In the United States, deodorants combined with antiperspirant agents are classified as drugs by the FDA. Antiperspirants attempt to stop or significantly reduce perspiration and thus reduce the moist climate in which bacteria thrive. Aluminium chloride, aluminium chlorohydrate, and aluminium-zirconium compounds, most notably aluminium zirconium tetrachlorohydrex gly are frequently used in antiperspirants. Aluminium chlorohydrate and aluminium-zirconium tetrachlorohydrate gly are the most frequent active ingredients in commercial antiperspirants. Aluminium-based complexes react with the electrolytes in the sweat to form a gel plug in the duct of the sweat gland. The plugs prevent the gland from excreting liquid and are removed over time by the natural sloughing of the skin. The metal salts work in another way to prevent sweat from reaching the surface of the skin: the aluminium salts interact with the keratin fibrils in the sweat ducts and form a physical plug that prevents sweat from reaching the skin's surface.
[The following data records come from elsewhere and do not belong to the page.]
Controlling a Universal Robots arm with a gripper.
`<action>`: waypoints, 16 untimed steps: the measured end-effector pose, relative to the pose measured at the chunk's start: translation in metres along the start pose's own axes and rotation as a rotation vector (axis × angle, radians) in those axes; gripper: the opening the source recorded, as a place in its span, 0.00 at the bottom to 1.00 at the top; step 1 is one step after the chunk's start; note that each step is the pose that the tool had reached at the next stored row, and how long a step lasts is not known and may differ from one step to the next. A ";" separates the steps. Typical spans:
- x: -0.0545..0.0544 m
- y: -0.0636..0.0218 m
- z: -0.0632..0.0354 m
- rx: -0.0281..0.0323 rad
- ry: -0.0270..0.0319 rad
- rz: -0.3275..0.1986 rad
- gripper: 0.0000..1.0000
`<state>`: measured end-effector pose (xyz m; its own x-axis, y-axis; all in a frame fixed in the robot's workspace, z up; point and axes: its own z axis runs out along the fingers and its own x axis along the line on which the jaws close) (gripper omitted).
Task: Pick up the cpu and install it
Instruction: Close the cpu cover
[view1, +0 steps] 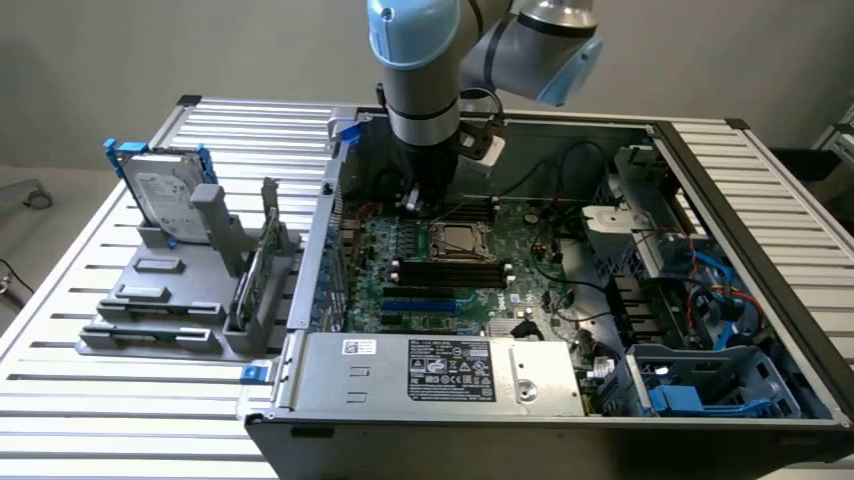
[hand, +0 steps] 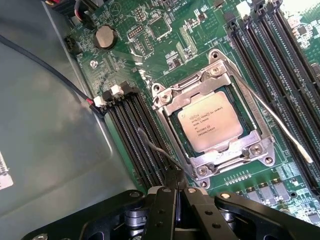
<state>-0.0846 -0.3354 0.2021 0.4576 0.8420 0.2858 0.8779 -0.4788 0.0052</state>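
The cpu (hand: 210, 128) sits seated in the socket (hand: 167, 107), and the gripper (hand: 172, 182), pressed together with nothing pinched, has its tips at the socket's thin lever (hand: 152, 147), so latching seems in hand, calling for a steady, well-aimed push.

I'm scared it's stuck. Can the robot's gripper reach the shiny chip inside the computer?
Probably yes. The gripper hangs close over the green board, and the chip lies face up with nothing on top. A metal frame hugs its edges, which might make grabbing harder.
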 end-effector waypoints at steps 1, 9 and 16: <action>0.000 -0.0002 0.0014 -0.0012 0.0000 0.002 0.11; 0.002 -0.0015 0.0042 -0.0106 -0.0046 0.022 0.11; 0.006 -0.0047 0.0009 -0.0158 -0.0046 0.040 0.11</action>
<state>-0.0858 -0.3277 0.2029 0.4927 0.8233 0.2817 0.8567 -0.5158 0.0091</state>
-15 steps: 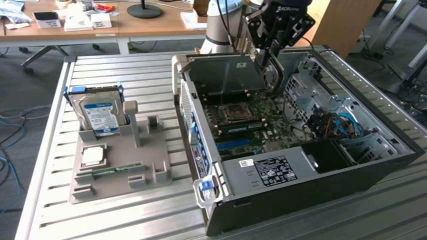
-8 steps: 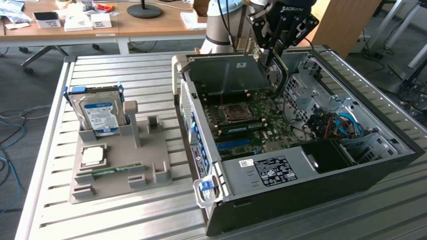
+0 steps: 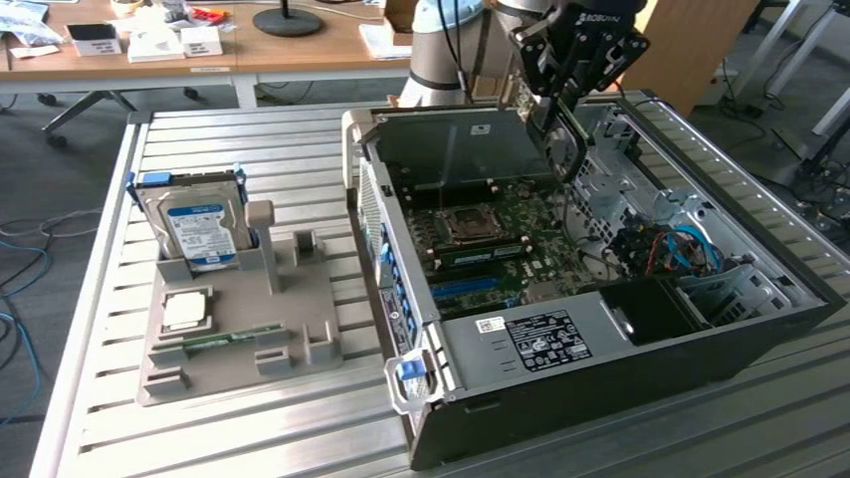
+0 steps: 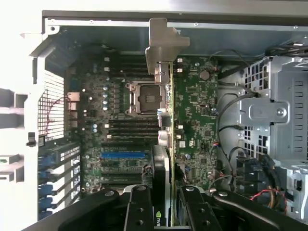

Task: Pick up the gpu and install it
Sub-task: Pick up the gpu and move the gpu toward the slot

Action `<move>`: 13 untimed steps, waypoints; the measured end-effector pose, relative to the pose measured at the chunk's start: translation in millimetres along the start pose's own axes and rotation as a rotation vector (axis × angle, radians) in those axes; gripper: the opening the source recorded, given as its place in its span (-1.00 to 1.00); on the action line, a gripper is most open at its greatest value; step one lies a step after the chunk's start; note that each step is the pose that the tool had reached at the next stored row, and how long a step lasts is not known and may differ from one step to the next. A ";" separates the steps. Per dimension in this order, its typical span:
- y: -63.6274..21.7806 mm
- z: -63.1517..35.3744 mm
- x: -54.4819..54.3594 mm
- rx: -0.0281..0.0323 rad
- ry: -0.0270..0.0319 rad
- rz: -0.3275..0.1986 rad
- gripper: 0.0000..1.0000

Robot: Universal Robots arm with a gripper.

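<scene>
I see the arm reaching down at the upper right of the exterior view, its gripper [image 3: 548, 108] pinching the gpu [image 3: 564, 149] on edge above the open computer case [image 3: 743, 329]. The case sits on a slatted metal table [image 3: 266, 428], with wooden desks [image 3: 199, 58] behind it.

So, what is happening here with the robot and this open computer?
The robot arm's tool grips the gpu and holds it on edge above the motherboard inside the open computer case. The card is not yet seated in a slot. A hard drive stands in the grey holder beside the case.
</scene>
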State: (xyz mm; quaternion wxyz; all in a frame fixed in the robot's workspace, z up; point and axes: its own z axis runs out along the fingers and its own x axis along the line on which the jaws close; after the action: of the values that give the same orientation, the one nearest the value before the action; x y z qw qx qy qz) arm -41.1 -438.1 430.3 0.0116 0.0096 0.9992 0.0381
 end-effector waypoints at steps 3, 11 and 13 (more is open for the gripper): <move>0.1 0.2 -6.5 -0.0004 0.0000 0.000 -0.46; 0.3 0.3 -13.2 -0.0007 0.0000 0.000 -0.46; 0.3 0.3 -13.2 -0.0007 0.0000 0.000 -0.46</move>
State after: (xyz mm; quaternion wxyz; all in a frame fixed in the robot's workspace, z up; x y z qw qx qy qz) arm -27.9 -438.1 430.3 0.0116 0.0096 0.9991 0.0384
Aluminium salts also have a slight astringent effect on the pores; causing them to contract, further preventing sweat from reaching the surface of the skin. The blockage of a large number of sweat glands reduces the amount of sweat produced in the underarms, though this may vary from person to person. Methenamine in the form of cream or spray is effective in the treatment of excessive sweating and attendant odor. Antiperspirants are usually best applied before bed.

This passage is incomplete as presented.